In our drug-induced state we did catch a glimpse of a whale or two. The first one was cool but it quickly lost its charm as the boat would race to another area to see yet another whale and the people would run to the other side of the boat to see it while dodging spewing vomit from the upper deck as sick children and adults were throwing up! I'm not sure how long we were out there but it seemed like days!

Logan was maybe 10 years old and had spent much of the conference playing Yu-Gi-Oh until we went on the Whale Watch. Apparently though, he had used a post card from our hotel room to write a short note to his cousin back in Jacksonville,
Florida. As we were checking out of the hotel the morning after the whale watch, he handed me the post card to mail and I read this short message:

"Cailin, never ever ever go on a whale watch!" Logan

In September of this year, we're headed back up to Boston for the Northeast Unschooling Conference and I think there is another Whale Watch offered.
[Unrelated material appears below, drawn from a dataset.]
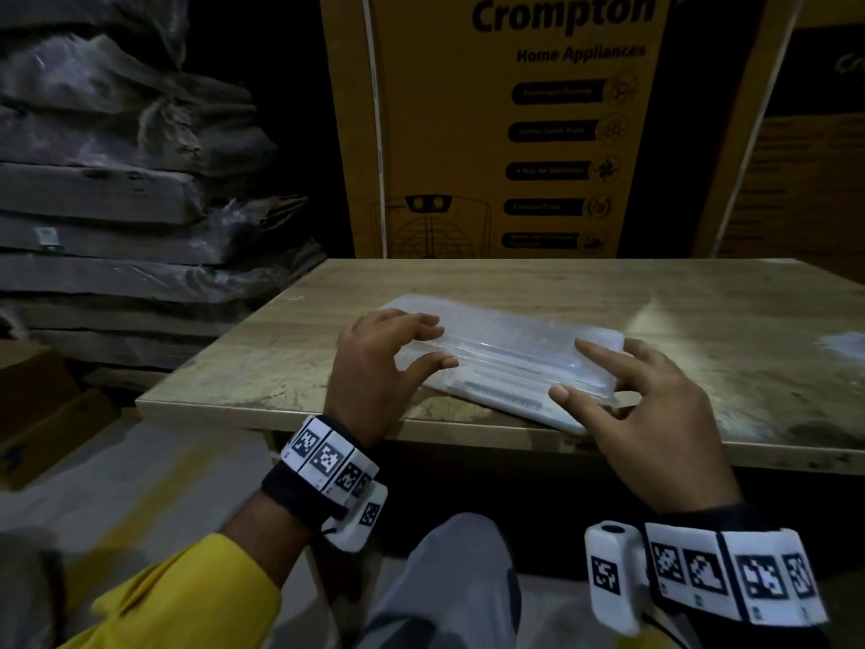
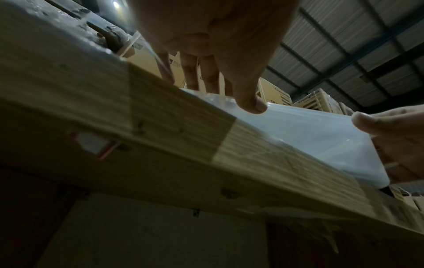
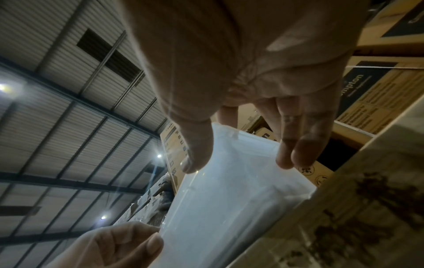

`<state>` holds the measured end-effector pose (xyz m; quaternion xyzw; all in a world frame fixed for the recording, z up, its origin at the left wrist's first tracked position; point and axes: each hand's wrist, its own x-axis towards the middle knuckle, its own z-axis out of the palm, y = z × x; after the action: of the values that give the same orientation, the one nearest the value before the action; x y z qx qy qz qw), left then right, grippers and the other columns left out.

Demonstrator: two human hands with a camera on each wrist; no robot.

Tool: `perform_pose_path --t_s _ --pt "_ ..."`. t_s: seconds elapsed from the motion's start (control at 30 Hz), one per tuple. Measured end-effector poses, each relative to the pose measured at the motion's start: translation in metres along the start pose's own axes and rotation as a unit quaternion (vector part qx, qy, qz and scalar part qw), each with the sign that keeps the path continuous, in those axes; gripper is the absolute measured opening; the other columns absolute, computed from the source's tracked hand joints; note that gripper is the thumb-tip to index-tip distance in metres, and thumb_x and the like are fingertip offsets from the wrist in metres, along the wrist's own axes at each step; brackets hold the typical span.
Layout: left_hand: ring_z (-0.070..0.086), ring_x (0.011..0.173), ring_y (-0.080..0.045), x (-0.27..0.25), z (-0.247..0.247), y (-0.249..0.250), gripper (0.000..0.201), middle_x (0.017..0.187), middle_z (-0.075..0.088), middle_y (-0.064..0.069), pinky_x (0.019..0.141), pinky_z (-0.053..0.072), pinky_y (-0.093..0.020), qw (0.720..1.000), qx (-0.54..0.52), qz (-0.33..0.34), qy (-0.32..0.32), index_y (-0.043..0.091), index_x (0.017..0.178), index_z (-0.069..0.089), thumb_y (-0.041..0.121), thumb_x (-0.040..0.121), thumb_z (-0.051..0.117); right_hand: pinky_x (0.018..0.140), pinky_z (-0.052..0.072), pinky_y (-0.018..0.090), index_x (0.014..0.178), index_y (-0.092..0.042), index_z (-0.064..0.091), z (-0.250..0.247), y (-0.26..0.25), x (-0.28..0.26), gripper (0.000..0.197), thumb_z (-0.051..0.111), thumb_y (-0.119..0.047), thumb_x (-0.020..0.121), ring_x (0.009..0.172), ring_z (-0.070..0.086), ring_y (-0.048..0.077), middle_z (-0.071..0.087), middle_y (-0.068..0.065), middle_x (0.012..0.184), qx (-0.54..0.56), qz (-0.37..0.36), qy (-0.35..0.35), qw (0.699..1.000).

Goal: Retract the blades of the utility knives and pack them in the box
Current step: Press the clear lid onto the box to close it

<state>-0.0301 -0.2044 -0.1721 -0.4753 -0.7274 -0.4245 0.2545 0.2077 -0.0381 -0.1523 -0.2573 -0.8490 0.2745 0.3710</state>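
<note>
A translucent plastic box (image 1: 510, 353) lies closed near the front edge of the wooden table (image 1: 290, 367). A dark ridged strip shows faintly through its lid; no utility knife is plainly visible. My left hand (image 1: 437, 345) grips the box's left end, fingers curled over the top and thumb on the near side. My right hand (image 1: 571, 370) holds the right end, index finger laid on the lid and thumb on the near edge. The left wrist view shows the left thumb (image 2: 252, 107) on the box (image 2: 309, 130). In the right wrist view the box (image 3: 229, 199) sits between thumb and fingers.
A tall Crompton carton (image 1: 515, 133) stands right behind the table. Wrapped slabs (image 1: 117, 203) are stacked to the left, with a cardboard box (image 1: 42, 414) on the floor below. A pale scrap (image 1: 842, 344) lies at the table's right edge. My knee is under the table front.
</note>
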Motion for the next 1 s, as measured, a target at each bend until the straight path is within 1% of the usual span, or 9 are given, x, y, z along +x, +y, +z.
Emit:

Logan is now 16 and I can guarantee you that we will not be going on that outing.

3 comments:

Cap'n Franko said...

Great stuff, Gail!

Zenmomma said...

I love it all Gail! Great post with such a good feel for unschooling. Your kids are two of my favorites in the whole wide world. And don't even get me started on their parents. ;o)

Beverly said...

I'm going to follow the link to that college with no grades right now!